- **Your instructions**:
Go to the line below containing "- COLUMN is" and print exactly from there through the line containing "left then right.", both included. Print nothing else.

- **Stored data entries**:
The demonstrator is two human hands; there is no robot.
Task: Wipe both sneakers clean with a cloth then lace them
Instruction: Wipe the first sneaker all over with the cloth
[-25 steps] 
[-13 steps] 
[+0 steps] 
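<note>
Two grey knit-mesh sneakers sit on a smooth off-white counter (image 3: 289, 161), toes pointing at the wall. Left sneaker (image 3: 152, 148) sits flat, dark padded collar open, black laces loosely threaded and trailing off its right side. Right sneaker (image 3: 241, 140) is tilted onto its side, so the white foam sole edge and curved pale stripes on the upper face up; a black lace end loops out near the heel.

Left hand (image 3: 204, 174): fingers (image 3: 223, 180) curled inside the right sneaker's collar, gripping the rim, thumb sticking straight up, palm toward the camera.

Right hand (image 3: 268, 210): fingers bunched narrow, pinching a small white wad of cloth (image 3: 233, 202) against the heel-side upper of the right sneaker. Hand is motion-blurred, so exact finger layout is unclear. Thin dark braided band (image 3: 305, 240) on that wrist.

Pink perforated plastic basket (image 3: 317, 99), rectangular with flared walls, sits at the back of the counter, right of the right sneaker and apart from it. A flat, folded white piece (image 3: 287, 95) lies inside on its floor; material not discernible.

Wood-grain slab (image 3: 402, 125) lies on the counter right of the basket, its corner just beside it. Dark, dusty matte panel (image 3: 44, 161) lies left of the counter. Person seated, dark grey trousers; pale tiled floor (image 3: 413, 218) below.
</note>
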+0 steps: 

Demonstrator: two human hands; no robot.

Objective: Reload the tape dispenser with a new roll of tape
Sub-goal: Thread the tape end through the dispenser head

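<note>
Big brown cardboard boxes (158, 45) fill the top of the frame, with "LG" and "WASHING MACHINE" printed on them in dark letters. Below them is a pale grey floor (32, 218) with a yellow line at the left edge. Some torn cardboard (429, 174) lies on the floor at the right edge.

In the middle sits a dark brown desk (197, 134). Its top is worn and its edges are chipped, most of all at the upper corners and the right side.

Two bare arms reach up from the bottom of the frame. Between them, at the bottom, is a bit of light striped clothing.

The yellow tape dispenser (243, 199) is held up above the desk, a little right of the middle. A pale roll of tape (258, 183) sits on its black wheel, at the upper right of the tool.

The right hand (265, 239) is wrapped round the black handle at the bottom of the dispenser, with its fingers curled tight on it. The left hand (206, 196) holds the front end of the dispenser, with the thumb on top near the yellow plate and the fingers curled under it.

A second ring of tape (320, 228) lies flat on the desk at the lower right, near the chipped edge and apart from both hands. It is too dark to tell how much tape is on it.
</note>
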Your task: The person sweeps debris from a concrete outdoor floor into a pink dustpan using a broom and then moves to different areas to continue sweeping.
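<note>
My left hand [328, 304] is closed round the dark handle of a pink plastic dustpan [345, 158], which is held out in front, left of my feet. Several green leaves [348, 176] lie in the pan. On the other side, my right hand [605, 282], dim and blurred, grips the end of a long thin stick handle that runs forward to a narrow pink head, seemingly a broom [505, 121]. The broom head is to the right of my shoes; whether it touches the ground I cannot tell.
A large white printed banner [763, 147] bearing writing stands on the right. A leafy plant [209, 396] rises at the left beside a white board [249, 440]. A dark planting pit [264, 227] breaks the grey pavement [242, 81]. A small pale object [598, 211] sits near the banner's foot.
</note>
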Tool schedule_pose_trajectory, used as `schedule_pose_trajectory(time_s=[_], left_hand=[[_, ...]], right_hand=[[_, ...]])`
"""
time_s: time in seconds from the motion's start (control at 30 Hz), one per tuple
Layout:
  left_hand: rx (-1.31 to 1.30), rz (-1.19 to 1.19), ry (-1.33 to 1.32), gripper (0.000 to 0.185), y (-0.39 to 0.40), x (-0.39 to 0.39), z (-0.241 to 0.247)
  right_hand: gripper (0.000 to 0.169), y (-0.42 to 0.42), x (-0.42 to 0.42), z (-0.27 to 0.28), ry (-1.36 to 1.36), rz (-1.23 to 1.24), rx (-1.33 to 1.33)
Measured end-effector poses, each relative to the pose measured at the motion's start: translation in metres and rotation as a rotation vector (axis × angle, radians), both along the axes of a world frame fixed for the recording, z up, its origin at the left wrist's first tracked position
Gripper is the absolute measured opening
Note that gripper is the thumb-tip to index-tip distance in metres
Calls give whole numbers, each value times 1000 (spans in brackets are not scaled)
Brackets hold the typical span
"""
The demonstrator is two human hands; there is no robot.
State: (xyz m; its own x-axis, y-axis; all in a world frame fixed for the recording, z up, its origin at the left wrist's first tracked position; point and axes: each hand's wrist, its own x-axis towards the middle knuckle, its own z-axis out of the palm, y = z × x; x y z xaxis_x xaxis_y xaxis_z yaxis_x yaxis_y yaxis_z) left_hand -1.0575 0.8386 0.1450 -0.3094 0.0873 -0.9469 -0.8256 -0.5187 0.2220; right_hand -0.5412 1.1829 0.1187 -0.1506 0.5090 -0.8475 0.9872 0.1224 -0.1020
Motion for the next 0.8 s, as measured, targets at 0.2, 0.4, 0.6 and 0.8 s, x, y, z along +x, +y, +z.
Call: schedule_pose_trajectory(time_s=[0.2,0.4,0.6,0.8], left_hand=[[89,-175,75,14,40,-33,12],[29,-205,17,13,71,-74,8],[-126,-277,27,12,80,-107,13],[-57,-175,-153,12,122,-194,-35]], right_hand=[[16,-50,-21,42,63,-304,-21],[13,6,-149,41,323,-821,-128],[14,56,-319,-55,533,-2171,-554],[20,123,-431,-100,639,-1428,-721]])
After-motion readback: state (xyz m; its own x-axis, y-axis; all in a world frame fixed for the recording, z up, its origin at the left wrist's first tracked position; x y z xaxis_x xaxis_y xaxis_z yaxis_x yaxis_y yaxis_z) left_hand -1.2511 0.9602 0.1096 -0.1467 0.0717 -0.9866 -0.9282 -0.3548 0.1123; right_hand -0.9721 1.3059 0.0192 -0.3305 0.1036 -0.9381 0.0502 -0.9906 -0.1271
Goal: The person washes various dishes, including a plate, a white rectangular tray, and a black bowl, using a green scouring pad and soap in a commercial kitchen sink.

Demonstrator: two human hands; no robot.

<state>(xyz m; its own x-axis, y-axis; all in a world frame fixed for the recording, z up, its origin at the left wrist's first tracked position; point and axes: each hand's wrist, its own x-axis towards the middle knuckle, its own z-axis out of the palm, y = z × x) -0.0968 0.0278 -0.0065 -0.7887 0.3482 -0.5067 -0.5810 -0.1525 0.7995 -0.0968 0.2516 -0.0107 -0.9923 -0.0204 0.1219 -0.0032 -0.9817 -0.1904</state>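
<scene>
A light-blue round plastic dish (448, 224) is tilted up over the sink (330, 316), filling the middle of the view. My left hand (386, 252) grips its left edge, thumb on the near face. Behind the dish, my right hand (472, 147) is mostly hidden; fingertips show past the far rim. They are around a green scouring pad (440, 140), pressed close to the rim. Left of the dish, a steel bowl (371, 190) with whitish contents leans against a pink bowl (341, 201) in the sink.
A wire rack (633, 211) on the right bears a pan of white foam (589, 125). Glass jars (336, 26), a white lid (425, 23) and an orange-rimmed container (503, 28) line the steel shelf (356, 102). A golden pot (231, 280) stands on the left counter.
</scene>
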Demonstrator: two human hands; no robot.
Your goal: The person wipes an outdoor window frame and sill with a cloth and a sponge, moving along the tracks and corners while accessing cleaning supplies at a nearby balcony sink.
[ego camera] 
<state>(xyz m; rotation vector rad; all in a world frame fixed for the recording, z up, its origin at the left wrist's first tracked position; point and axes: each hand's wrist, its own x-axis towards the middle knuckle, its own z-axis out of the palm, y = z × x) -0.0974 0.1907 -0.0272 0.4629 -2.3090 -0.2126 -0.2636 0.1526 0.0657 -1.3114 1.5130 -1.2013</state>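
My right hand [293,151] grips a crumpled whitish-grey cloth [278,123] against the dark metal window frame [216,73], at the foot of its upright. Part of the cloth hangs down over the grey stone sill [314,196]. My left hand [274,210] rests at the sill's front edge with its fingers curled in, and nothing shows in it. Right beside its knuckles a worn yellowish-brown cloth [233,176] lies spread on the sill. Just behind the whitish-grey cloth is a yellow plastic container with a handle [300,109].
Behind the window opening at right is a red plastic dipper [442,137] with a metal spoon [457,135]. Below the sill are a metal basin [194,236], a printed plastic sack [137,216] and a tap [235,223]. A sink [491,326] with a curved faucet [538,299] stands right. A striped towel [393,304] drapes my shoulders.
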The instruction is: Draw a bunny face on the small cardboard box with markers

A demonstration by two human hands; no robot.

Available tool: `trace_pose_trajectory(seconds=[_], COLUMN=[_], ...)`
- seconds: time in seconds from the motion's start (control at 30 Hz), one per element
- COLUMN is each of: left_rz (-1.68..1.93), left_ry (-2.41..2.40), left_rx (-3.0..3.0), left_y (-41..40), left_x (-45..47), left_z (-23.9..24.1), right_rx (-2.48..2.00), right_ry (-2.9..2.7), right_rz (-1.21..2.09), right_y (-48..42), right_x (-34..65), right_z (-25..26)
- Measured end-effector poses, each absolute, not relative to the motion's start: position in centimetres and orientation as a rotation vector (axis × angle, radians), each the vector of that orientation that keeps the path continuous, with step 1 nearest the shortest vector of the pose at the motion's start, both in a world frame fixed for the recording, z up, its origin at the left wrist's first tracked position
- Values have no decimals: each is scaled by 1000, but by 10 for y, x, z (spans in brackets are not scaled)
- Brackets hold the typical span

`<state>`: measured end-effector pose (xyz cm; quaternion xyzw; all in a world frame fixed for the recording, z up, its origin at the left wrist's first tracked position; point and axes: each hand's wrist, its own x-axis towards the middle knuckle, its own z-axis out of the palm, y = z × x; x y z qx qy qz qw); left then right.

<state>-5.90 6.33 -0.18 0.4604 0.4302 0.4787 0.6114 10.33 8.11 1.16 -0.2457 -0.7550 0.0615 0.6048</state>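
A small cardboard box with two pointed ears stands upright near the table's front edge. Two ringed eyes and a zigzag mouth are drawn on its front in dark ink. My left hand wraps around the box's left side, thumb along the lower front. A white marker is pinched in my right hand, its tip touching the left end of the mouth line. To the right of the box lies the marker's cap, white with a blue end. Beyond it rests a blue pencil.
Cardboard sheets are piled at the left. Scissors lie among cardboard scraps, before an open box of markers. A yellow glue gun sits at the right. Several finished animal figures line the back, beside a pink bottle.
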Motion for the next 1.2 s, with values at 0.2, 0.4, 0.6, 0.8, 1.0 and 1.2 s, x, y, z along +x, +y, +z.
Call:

- **Exercise solution**:
- COLUMN is each of: left_rz (-1.68..1.93), left_ry (-2.41..2.40), left_rx (-3.0..3.0), left_y (-41..40), left_x (-45..47), left_z (-23.9..24.1), right_rx (-2.48..2.00), right_ry (-2.9..2.7), right_rz (-1.21..2.09), right_y (-48..42), right_x (-34..65), right_z (-25..26)
- Measured end-effector poses, each absolute, not relative to the motion's start: position in centimetres and orientation as a rotation vector (axis × angle, radians), each the vector of that orientation that keeps the path continuous, with step 1 nearest the shortest vector of the pose at the motion's start, both in a world frame fixed for the recording, z up, its origin at the left wrist's first tracked position
- Values have no decimals: each is scaled by 1000, but by 10 for y, x, z (spans in brackets are not scaled)
- Brackets hold the typical span

`<state>`: measured end-effector pose (xyz cm; quaternion xyzw; all in a world frame fixed for the recording, z up, its origin at the left wrist's first tracked position; point and axes: each hand's wrist, its own x-axis towards the middle knuckle, its own z-axis out of the palm, y = z × x; x y z qx qy qz qw); left then right.

The exercise has been completed.